● **Required work**
Repeat the data that follows, word for word, without the images.

== Segment start ==

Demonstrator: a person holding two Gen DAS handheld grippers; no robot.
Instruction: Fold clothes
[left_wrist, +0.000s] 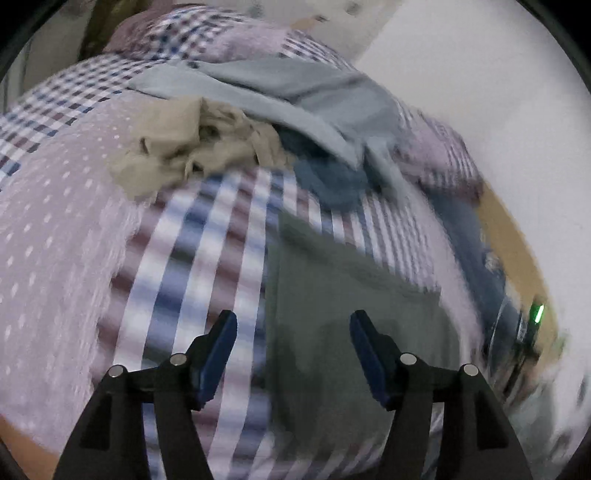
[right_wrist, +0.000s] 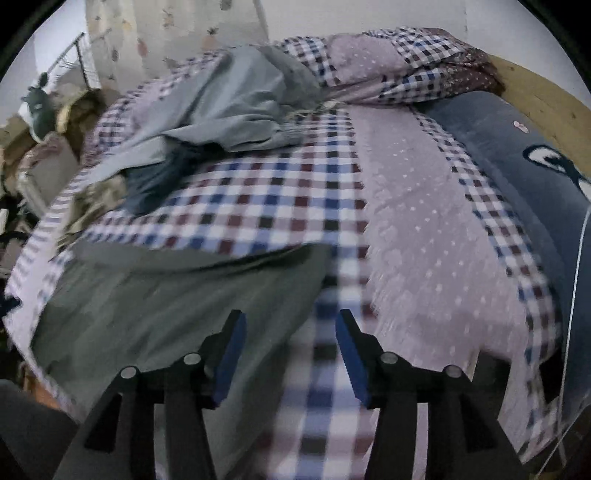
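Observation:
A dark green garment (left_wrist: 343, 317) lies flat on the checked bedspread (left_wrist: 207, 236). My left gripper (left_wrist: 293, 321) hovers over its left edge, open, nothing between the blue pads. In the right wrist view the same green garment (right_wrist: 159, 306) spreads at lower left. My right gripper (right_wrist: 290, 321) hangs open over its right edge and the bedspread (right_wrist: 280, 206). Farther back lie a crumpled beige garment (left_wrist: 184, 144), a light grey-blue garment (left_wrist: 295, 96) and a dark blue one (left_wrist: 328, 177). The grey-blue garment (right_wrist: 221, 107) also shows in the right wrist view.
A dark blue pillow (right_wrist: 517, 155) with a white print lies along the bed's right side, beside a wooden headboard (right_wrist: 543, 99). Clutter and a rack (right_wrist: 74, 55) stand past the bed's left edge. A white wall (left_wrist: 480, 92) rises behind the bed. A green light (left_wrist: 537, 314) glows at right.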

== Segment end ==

● **Task answer**
Demonstrator: a person holding two Gen DAS handheld grippers; no robot.
Instruction: Fold clothes
[left_wrist, +0.000s] 
[right_wrist, +0.000s] 
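Observation:
A dark green garment (left_wrist: 343, 317) lies flat on the checked bedspread (left_wrist: 207, 236). My left gripper (left_wrist: 293, 321) hovers over its left edge, open, nothing between the blue pads. In the right wrist view the same green garment (right_wrist: 159, 306) spreads at lower left. My right gripper (right_wrist: 290, 321) hangs open over its right edge and the bedspread (right_wrist: 280, 206). Farther back lie a crumpled beige garment (left_wrist: 184, 144), a light grey-blue garment (left_wrist: 295, 96) and a dark blue one (left_wrist: 328, 177). The grey-blue garment (right_wrist: 221, 107) also shows in the right wrist view.
A dark blue pillow (right_wrist: 517, 155) with a white print lies along the bed's right side, beside a wooden headboard (right_wrist: 543, 99). Clutter and a rack (right_wrist: 74, 55) stand past the bed's left edge. A white wall (left_wrist: 480, 92) rises behind the bed. A green light (left_wrist: 537, 314) glows at right.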

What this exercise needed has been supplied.